Richard stood frozen, staring at it. He thought that he must have read it wrong. He rotated the metal strip around, looking at each element in the circle, as he worked out the translation again to make sure he had it right and then spoke it aloud.

“I have had dreams.”

He took a step back from the machine.

It had always given a warning in the past, an omen, some kind of prophecy. This didn’t make any sense, and it didn’t sound at all like prophecy.

It sounded as if the machine had … said something about itself.

As he stood staring, Regula paused momentarily as shafts disengaged and gears slowed; then the gears interlocked and picked up speed again. The machine drew another strip from the stack on the other side and pulled it through the inner mechanism, in the process passing it over the focused beam of light to engrave a new message on the second strip.
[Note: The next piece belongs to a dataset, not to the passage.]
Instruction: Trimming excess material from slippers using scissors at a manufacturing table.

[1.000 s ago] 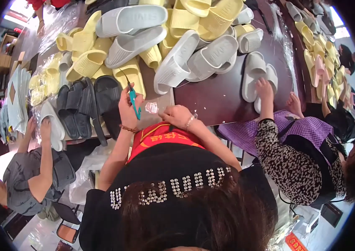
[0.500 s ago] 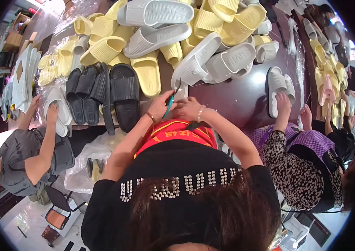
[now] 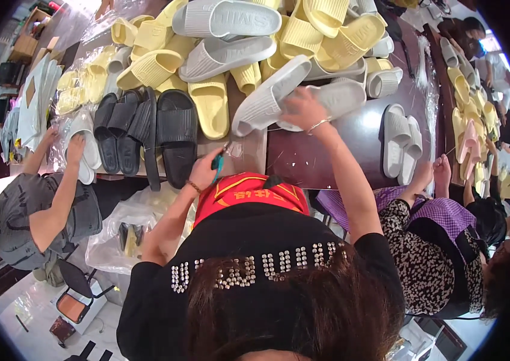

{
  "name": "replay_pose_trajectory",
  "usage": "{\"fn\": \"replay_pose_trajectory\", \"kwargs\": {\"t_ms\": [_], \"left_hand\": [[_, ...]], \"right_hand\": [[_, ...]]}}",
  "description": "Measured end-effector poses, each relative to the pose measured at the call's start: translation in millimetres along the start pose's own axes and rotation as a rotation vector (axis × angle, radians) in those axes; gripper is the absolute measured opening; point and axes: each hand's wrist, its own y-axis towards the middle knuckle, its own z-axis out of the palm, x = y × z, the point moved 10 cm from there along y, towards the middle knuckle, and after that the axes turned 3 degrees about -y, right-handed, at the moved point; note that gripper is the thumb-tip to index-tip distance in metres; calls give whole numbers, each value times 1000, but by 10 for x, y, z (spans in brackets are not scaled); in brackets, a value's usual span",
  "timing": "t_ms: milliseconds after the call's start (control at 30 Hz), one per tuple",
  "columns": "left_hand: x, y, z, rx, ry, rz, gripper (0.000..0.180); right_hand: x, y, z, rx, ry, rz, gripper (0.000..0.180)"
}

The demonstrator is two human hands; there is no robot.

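My left hand (image 3: 204,172) is closed around a small teal-handled cutting tool (image 3: 218,162), apparently scissors, its metal tip pointing away from me at the table's near edge. A small clear plastic scrap (image 3: 235,148) lies beside the tip. My right hand (image 3: 307,109), slightly blurred, reaches over the strap of a grey slide sandal (image 3: 345,96) and hides it; the fingers seem to grip there. Left of that hand, touching or nearly so, another grey slide (image 3: 261,105) lies tilted. A yellow slide (image 3: 210,108) rests nearer my left hand.
Yellow and grey slides (image 3: 225,18) are heaped across the far table. Black slides (image 3: 177,135) line the left. A grey pair (image 3: 394,144) stands on the dark tabletop (image 3: 321,156) at right. Co-workers sit on both sides, the left one holding a light slide (image 3: 83,144).
My hands have parted. The left drew back with the tool; the right reached away to the grey slides, which have shifted toward me. The right co-worker's hand left the grey pair.
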Motion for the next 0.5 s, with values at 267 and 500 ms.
{"fn": "replay_pose_trajectory", "kwargs": {"t_ms": [267, 500], "left_hand": [[-39, -99, -522, -294, -394, -148, 50], [-155, 430, -597, -470, -606, -31, 53]], "right_hand": [[-84, -226, 422, 571, 304, 413, 22], [-62, -510, 528, -65, 1024, 438, 27]]}}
When it dropped into the tray, Richard stood looking at it for a long time before he finally pulled it out. The second strip was as cool to the touch as the first had been. He held it up in the light, looking at the unique organization of symbols that made up the two emblems burned into the metal.

Hardly able to believe what he was seeing, he read it aloud.

“Why have I had dreams?”

The machine seemed to be asking him a question. If it was, he had no idea how to answer it.

Richard remembered then having heard before what was now written in the la

nguage of Creation on both strips. It had been the boy down in the market, Henrik, who had said “I have had dreams.” Richard and Kahlan hadn’t been able to understand why he’d said it. They had thought he was sick and delirious. He had then asked “Why have I had dreams?”

Now the machine had just asked the very same thing.

The boy hadn’t been delirious.

It had been the machine speaking through him.